2. RPCs abertas a anon/authenticated. As principais (delete_surveyor_profile, update_surveyor_profile, create_full_user_insert_surveyor, get_surveyors_paginated, get_surveyors_by_company) aceitam chamada direta via PostgREST com a chave pública. Nenhuma re-valida papel. A UI esconder os botões não é gate — só camuflagem. Análogo a companies.html Cap. 08.
3. Sem FK declarada company_id → companies.id. O índice idx_30703_surveyors_company_id_foreign está nomeado como se fosse índice de FK Laravel, mas a constraint nunca foi criada no Postgres. Excluir uma organização não cascateia (já documentado em companies.html Cap. 07) e trocar o company_id de um surveyor para valor inexistente passa sem erro do banco.
4. Coluna password legada. Cinco das seis linhas em produção têm o literal 'remover-essa-coluna'; uma carrega o hash bcrypt remanescente da migração Laravel. Autenticação é exclusivamente via auth.users. Já descrito em auth.html Cap. 08.
5. Update de email pode dessincronizar. Se update_surveyor_profile atualiza mydb.surveyors.email e logo depois auth.admin.updateUserById falha, a edge retorna 500 mas não faz rollback. mydb e auth.users ficam com emails diferentes até alguém conciliar manualmente.
6. Delete sem cascade nem gate. Excluir um surveyor não apaga pesquisas, tokens nem respostas — não há FK entrando em mydb.surveyors, nem checagem aplicativa “tem pesquisas ativas”. O usuário do auth.users sim é removido. Se o deleteUser falhar depois do DELETE FROM surveyors, sobra Auth órfão (Cap. 09).
7. Reinvite possivelmente silencioso. No caso C da edge create-user-surveyor (usuário existe e ainda não confirmou), a edge chama auth.admin.generateLink mas não envia email explicitamente. Se o email chega depende exclusivamente da configuração do Supabase Auth no Dashboard. A mensagem “Um novo convite foi reenviado” pode ser otimista.
8. Edge dormente mas viva. A surveyors-crud tem rotas GET e POST que o frontend não chama (POST de listagem foi substituído pela RPC; GET por id nunca foi usado pela UI). O código continua presente e funcional — alterações na edge precisam considerar as rotas dormentes.

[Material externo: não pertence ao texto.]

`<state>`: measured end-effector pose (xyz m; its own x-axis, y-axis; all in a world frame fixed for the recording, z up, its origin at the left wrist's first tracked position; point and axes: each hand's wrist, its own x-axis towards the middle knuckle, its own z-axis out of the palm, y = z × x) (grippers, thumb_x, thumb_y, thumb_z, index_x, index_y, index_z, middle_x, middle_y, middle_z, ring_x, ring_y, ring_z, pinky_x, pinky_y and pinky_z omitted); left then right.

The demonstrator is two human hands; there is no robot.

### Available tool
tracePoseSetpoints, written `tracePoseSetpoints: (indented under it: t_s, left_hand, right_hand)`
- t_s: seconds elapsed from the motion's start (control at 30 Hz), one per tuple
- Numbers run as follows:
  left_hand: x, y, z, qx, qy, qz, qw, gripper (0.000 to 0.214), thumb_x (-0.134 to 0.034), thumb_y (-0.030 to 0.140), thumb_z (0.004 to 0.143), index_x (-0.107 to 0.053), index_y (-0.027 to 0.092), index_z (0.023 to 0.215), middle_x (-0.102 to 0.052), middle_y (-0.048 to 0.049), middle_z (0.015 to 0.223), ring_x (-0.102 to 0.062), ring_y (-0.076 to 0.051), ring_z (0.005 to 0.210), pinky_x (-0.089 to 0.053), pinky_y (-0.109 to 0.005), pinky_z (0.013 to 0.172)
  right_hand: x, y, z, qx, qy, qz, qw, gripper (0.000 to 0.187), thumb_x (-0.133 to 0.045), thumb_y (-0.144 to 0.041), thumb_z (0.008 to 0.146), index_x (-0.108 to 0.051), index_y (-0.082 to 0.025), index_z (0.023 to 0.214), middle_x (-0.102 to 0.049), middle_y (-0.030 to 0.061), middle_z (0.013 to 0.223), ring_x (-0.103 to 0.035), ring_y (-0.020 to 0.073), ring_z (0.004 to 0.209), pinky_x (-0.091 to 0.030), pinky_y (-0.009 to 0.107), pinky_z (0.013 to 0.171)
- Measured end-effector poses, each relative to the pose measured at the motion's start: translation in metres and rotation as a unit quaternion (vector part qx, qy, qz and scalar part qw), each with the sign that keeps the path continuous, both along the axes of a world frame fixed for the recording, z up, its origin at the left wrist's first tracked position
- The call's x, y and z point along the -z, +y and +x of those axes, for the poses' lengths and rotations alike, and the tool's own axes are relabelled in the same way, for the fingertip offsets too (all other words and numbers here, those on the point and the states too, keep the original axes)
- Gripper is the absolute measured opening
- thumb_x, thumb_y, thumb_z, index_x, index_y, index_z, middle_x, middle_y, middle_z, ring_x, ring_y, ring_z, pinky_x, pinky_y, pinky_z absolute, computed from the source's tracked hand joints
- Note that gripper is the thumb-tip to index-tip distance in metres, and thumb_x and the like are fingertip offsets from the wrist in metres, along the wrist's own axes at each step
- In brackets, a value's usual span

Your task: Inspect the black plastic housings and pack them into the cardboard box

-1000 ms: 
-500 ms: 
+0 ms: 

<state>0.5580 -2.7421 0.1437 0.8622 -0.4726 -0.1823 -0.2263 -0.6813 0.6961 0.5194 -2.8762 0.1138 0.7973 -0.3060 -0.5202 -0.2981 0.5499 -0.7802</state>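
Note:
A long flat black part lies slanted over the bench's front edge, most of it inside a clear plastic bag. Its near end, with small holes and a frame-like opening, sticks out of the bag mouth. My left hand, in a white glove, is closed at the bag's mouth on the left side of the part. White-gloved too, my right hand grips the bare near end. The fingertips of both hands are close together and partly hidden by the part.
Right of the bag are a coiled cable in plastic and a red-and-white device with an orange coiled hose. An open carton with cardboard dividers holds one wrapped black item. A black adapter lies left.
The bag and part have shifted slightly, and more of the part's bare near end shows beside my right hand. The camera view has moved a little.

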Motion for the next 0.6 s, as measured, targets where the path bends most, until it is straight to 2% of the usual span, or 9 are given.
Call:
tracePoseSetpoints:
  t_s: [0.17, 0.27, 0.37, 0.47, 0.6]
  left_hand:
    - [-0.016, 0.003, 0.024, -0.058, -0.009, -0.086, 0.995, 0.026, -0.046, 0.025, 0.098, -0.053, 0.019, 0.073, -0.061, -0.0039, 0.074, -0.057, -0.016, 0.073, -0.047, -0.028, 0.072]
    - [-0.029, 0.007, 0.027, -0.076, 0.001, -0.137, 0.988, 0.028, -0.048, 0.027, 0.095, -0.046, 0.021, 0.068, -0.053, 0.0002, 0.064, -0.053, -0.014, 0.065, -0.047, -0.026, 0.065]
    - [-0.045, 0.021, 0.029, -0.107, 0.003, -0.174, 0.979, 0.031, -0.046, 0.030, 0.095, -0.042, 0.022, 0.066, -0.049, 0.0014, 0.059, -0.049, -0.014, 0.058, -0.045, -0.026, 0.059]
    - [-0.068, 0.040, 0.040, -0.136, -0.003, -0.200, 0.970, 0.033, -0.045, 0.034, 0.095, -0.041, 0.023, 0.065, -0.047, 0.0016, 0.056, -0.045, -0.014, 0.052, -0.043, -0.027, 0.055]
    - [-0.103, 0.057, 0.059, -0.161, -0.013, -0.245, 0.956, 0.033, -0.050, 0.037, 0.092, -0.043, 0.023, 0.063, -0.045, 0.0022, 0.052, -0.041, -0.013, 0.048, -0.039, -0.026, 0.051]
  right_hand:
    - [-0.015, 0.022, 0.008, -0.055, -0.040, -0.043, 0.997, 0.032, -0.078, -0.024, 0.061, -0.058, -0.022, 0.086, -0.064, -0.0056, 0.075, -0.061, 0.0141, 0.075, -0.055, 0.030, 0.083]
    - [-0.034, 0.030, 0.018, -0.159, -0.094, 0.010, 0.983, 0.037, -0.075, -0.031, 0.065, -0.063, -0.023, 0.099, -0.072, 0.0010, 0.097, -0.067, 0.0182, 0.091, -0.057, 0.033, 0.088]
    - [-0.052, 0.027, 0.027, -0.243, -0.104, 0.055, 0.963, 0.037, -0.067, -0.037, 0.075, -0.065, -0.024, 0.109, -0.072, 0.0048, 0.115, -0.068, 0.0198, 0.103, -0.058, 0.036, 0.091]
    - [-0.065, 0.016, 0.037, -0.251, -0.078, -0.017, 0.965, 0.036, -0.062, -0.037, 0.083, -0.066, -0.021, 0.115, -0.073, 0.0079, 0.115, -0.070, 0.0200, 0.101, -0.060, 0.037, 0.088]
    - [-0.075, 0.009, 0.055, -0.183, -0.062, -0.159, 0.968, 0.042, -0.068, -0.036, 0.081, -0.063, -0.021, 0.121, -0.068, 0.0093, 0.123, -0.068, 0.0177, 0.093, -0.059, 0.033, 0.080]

9. “Pesquisador” × “Administrador de Pesquisa”. Toasts em app/(main)/surveyors/actions.ts usam “Erro ao criar pesquisador.” e “Apenas administradores podem criar pesquisadores.”, enquanto a UI fala em “Administrador de Pesquisa”. Resíduo do nome interno surveyor. Aparecem em momentos distintos, então não chega a confundir, mas vale uniformizar em algum sweep futuro.
10. Sort coloca o usuário atual no topo. SurveyorsClient reordena o array para que o card do próprio usuário fique na primeira posição. Comportamento de UX, sem efeito de dado — mas pode confundir quem espera ordem determinística da RPC.